__ASSIGNMENT__. Word for word, return the lines from the start of the entries below through the line that has "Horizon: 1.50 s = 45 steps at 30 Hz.".

::::::::

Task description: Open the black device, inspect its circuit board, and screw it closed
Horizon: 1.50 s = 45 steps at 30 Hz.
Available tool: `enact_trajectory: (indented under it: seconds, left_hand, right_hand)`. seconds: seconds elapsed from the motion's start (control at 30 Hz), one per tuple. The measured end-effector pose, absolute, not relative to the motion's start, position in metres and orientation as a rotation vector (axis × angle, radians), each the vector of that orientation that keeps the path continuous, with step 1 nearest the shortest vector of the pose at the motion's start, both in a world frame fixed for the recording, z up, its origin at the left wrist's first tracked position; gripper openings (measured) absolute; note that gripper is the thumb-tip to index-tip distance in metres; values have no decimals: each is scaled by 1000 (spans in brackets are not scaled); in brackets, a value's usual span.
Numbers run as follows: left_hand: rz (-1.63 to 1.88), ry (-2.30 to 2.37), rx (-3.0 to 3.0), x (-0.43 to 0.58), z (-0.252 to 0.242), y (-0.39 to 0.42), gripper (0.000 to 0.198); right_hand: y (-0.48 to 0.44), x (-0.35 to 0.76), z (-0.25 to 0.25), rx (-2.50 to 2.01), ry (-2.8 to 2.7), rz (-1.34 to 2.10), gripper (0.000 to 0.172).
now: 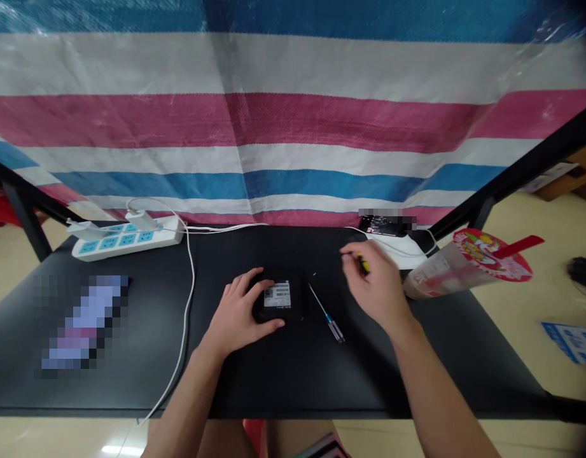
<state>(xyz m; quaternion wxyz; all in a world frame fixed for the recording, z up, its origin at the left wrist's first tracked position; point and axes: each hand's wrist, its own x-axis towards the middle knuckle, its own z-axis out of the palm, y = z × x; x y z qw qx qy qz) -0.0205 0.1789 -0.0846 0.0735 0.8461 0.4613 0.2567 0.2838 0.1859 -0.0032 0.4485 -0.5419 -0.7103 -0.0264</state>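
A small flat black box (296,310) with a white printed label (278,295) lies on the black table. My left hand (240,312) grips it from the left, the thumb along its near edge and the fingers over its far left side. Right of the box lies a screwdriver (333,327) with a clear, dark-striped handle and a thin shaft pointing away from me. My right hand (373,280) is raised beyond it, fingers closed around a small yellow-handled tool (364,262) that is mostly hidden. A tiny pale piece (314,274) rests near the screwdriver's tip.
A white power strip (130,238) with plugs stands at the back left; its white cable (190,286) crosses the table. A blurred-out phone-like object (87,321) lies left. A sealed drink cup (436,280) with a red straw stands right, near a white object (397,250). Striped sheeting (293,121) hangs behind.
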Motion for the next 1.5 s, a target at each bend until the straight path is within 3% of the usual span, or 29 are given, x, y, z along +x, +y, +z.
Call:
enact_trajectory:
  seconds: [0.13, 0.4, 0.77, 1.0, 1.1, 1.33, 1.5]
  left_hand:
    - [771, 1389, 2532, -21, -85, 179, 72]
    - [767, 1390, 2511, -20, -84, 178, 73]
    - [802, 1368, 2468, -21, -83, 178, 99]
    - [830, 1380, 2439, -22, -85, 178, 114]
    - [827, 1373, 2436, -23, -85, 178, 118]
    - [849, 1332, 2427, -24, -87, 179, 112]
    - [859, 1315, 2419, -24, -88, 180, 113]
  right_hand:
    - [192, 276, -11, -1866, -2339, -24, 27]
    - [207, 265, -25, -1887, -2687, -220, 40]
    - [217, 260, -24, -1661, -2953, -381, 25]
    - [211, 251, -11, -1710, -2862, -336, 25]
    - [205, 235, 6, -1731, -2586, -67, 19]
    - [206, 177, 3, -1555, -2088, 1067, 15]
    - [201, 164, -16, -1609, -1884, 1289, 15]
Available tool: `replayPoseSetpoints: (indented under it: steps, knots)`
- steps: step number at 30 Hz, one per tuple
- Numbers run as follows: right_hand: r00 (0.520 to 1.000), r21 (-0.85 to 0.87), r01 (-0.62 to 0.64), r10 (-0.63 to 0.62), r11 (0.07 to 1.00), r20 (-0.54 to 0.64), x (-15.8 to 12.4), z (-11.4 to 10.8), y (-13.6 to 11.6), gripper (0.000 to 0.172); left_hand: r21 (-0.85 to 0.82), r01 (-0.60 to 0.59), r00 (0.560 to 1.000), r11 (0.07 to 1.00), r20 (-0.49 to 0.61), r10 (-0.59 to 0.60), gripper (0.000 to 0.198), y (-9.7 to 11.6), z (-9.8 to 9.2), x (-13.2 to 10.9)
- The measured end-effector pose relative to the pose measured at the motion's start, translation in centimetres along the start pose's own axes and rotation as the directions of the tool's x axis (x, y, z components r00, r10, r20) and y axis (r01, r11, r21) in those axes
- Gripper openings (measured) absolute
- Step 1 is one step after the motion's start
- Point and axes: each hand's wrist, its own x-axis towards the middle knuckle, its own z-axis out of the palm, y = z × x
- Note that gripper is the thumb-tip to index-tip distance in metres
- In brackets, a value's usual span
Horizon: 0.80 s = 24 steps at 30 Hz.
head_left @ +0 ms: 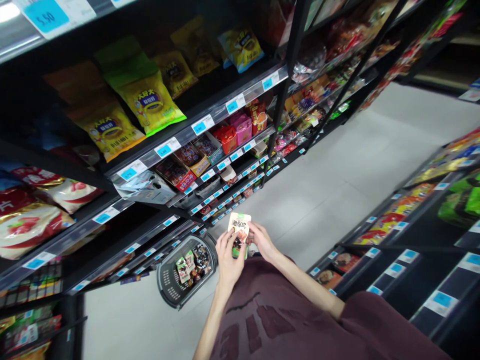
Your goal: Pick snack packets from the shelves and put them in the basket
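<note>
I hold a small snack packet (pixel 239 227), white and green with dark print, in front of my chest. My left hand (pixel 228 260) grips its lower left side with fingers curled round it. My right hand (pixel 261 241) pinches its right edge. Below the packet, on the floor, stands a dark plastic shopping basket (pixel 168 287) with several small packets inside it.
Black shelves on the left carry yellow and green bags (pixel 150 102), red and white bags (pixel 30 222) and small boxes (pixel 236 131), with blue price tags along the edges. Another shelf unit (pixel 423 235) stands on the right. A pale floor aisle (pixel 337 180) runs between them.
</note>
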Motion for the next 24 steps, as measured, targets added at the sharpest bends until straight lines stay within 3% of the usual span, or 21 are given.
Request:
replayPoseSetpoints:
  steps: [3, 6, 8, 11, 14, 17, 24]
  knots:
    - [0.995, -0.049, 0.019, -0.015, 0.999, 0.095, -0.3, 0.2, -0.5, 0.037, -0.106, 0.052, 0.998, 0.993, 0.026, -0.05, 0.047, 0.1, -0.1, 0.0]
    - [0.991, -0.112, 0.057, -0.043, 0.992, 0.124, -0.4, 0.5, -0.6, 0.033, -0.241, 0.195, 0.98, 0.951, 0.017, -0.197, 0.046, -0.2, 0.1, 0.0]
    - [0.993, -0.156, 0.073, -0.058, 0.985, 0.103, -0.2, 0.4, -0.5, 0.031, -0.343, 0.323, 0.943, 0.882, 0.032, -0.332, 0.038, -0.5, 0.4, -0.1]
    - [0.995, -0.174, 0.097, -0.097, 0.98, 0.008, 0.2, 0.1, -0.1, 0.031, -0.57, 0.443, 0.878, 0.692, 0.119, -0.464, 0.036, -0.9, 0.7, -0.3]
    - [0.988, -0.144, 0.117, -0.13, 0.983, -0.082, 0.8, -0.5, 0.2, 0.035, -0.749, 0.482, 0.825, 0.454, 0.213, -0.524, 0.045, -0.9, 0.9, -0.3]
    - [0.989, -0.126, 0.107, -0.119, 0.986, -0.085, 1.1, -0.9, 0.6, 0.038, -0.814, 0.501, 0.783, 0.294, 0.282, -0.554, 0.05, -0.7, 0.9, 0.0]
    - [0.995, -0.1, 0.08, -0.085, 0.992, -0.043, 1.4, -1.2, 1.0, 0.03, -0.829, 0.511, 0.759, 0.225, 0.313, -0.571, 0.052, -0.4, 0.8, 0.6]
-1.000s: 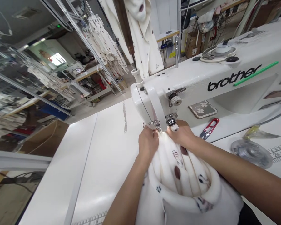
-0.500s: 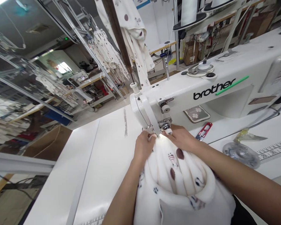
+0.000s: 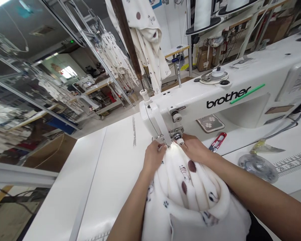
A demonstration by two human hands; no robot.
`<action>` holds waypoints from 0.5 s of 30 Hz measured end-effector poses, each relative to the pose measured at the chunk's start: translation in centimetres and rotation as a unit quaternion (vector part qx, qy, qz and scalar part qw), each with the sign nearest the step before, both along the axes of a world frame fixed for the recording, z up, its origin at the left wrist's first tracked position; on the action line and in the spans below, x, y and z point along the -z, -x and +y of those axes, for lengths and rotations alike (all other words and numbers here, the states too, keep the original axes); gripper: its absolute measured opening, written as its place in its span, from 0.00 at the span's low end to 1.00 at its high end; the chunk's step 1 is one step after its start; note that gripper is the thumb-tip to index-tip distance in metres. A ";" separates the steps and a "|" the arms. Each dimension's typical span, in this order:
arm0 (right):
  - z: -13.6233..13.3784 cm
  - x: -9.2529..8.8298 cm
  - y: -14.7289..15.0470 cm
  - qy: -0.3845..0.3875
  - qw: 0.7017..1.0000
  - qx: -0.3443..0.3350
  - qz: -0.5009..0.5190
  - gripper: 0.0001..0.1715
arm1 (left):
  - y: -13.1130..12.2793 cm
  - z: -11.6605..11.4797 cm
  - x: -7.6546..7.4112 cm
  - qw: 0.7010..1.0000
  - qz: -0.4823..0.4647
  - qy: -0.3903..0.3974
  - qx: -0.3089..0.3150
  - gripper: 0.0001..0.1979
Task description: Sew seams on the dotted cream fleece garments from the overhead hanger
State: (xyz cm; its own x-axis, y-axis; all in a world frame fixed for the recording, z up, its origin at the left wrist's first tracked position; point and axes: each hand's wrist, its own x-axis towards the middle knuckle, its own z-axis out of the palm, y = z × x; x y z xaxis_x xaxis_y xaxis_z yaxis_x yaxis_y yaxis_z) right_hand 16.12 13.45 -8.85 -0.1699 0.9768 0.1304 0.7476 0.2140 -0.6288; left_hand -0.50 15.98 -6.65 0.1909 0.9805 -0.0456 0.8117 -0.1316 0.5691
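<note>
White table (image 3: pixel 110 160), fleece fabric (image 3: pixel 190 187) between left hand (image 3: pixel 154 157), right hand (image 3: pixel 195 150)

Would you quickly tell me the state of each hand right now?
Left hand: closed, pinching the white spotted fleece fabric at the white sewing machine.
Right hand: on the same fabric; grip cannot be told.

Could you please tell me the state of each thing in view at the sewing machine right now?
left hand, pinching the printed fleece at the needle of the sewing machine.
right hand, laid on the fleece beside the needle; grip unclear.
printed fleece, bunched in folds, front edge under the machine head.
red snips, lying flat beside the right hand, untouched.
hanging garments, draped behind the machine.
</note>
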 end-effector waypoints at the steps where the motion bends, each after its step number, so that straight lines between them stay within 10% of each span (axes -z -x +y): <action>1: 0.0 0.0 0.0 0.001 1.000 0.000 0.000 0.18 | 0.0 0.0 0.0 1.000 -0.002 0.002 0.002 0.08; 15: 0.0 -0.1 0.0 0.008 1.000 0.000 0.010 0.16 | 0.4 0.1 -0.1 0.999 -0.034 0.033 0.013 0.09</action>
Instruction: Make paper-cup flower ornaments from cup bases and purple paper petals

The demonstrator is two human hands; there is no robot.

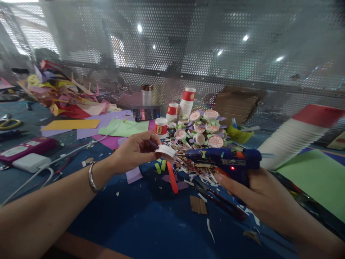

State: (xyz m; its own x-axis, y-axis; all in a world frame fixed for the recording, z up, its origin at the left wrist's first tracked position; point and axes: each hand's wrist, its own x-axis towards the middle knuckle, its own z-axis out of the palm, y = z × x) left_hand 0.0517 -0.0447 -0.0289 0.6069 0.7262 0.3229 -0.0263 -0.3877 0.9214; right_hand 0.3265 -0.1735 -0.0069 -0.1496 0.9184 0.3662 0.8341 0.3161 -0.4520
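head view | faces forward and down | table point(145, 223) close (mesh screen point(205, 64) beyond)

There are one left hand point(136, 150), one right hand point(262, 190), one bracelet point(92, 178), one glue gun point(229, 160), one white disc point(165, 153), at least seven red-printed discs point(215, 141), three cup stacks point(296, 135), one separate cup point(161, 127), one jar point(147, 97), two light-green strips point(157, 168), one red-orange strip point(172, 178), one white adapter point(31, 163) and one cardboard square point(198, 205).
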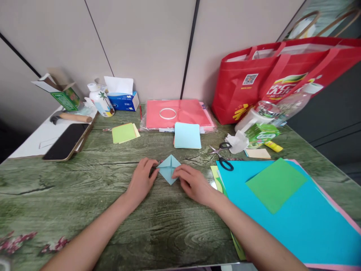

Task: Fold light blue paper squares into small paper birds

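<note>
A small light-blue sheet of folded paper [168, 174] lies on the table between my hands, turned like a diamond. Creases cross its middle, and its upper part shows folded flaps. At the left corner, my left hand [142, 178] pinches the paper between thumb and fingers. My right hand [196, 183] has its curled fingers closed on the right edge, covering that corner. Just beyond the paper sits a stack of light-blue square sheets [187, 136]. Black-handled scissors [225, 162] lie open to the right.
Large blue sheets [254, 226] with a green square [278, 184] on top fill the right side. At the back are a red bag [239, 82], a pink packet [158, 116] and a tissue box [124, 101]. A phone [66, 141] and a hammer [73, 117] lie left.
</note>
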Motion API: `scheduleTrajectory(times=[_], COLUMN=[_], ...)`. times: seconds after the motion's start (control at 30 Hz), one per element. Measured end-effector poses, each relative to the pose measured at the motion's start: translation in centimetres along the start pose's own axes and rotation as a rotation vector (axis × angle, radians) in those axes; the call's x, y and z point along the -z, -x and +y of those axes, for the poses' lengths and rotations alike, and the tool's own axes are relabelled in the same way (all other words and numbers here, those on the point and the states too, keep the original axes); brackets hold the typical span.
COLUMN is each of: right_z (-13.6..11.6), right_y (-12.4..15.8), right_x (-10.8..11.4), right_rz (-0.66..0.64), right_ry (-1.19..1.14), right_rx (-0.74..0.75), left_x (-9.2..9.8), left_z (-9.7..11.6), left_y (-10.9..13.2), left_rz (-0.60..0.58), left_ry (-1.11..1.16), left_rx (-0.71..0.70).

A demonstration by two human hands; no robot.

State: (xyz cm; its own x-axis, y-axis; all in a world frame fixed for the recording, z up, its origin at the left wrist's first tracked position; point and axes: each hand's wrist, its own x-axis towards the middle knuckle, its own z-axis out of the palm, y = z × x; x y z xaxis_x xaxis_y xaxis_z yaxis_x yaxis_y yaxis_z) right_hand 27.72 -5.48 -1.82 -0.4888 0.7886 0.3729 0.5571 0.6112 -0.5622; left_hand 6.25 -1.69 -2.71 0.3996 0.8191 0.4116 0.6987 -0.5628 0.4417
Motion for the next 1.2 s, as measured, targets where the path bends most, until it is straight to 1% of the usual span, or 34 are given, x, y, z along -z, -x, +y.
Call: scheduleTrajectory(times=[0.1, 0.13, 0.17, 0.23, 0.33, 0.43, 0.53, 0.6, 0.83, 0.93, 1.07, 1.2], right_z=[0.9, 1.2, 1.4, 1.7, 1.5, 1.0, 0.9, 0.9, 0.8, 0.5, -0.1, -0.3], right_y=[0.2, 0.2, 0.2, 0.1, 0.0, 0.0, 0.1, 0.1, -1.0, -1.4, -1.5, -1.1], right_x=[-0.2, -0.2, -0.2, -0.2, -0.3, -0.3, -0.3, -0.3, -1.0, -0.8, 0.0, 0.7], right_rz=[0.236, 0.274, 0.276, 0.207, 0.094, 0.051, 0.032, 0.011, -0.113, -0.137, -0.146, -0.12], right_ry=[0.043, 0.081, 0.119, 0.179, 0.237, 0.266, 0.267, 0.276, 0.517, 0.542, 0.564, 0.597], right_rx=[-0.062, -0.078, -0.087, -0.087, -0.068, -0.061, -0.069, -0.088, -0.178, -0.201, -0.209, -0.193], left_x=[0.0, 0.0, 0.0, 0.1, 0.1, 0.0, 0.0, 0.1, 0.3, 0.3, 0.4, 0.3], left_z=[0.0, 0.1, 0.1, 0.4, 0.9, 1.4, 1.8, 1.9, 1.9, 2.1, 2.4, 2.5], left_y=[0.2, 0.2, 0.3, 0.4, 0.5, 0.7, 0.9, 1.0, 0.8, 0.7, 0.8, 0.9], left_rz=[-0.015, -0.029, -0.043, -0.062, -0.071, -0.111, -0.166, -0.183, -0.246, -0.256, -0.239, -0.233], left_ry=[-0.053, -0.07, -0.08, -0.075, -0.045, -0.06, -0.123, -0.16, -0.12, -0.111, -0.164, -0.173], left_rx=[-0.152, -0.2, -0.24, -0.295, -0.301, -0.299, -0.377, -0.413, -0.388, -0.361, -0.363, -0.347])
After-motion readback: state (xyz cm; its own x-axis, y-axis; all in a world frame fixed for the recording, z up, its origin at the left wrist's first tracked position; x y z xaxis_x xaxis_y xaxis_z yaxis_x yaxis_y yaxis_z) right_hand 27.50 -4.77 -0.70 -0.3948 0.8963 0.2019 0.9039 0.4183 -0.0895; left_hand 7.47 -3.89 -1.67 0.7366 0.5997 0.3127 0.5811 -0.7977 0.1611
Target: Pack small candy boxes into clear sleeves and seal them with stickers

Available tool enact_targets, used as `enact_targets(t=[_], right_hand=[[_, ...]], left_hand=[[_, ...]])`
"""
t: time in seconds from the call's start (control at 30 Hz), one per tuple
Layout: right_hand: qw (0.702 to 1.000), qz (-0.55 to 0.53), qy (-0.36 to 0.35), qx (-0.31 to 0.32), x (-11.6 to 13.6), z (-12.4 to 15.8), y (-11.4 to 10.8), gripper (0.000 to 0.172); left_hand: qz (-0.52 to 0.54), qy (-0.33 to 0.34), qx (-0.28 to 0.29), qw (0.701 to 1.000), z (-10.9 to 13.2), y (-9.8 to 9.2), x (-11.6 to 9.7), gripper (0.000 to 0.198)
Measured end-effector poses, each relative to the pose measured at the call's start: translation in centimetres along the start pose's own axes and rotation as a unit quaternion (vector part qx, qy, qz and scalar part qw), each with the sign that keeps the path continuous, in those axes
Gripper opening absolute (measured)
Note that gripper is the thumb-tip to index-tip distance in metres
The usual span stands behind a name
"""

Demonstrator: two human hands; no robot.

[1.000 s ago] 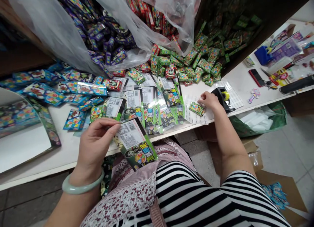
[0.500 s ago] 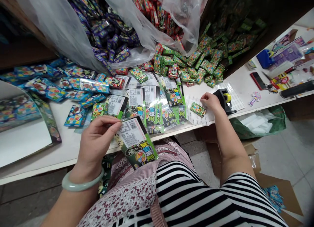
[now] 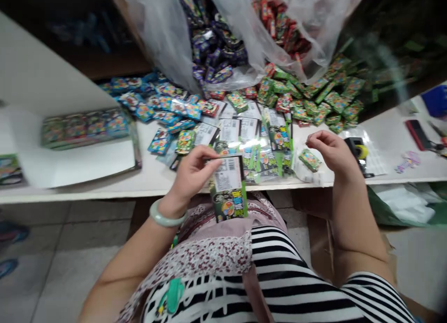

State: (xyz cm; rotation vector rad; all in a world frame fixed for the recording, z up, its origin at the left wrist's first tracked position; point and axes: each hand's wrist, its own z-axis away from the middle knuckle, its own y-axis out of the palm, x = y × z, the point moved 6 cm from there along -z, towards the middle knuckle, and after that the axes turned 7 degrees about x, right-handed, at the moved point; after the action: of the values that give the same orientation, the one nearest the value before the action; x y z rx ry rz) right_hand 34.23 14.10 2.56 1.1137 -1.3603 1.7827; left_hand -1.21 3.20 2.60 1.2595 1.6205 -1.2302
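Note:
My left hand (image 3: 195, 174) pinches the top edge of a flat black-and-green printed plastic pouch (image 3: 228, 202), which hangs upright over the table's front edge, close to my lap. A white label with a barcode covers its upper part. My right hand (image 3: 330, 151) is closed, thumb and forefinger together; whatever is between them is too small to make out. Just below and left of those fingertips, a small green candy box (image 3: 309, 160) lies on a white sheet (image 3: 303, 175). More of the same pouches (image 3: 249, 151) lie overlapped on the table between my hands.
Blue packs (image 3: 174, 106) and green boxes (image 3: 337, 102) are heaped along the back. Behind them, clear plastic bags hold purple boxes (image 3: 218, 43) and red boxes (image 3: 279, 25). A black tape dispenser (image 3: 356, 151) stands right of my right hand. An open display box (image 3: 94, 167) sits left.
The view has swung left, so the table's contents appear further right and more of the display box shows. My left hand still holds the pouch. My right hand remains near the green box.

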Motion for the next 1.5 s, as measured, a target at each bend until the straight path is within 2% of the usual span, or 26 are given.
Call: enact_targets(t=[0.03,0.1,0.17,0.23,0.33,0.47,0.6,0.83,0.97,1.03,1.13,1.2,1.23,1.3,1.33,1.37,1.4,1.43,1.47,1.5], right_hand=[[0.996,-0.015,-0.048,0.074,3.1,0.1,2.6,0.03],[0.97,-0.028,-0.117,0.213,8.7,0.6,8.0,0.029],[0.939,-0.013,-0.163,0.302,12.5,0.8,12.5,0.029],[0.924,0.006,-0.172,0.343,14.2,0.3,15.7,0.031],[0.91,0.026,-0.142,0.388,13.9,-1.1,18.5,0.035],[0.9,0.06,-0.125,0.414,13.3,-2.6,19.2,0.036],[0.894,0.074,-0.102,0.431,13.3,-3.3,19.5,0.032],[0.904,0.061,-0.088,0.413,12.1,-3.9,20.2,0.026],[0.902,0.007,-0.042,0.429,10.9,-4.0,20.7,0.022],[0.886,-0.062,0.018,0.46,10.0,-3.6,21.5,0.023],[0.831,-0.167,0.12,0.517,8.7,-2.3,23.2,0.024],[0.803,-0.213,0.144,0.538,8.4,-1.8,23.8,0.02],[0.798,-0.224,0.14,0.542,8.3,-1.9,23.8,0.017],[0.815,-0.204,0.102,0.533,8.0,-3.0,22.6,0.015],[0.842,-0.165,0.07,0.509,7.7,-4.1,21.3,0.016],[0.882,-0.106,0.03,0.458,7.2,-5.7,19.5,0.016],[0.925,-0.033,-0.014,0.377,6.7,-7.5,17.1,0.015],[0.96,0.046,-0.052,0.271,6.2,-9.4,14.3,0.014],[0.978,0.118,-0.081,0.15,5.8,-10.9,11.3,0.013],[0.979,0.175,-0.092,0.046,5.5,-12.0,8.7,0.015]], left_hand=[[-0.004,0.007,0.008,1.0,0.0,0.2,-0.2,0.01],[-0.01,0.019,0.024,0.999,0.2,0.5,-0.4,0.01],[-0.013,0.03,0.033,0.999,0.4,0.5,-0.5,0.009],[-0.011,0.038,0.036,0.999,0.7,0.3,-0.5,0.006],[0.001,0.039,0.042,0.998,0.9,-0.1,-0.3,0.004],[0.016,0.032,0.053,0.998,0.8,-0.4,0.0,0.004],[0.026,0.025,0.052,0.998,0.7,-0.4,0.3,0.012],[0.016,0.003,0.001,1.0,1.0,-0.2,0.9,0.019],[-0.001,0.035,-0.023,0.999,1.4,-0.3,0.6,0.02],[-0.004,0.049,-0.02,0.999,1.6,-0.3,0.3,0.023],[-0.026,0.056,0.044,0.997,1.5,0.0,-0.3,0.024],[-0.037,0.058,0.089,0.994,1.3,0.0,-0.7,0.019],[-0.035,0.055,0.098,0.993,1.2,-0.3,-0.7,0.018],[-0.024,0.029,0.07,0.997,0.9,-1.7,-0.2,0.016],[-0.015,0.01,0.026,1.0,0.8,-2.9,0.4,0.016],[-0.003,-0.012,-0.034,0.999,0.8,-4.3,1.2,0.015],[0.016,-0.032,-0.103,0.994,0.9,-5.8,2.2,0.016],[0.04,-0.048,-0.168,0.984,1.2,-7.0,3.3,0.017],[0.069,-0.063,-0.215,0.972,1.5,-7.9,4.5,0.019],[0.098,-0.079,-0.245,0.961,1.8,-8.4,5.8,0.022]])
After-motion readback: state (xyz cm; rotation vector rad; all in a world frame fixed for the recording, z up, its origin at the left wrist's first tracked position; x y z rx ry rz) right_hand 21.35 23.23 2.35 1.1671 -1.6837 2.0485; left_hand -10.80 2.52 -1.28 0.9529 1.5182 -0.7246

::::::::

__YOUR SOLUTION__.
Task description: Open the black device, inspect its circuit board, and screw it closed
Horizon: 1.50 s = 45 steps at 30 Hz.

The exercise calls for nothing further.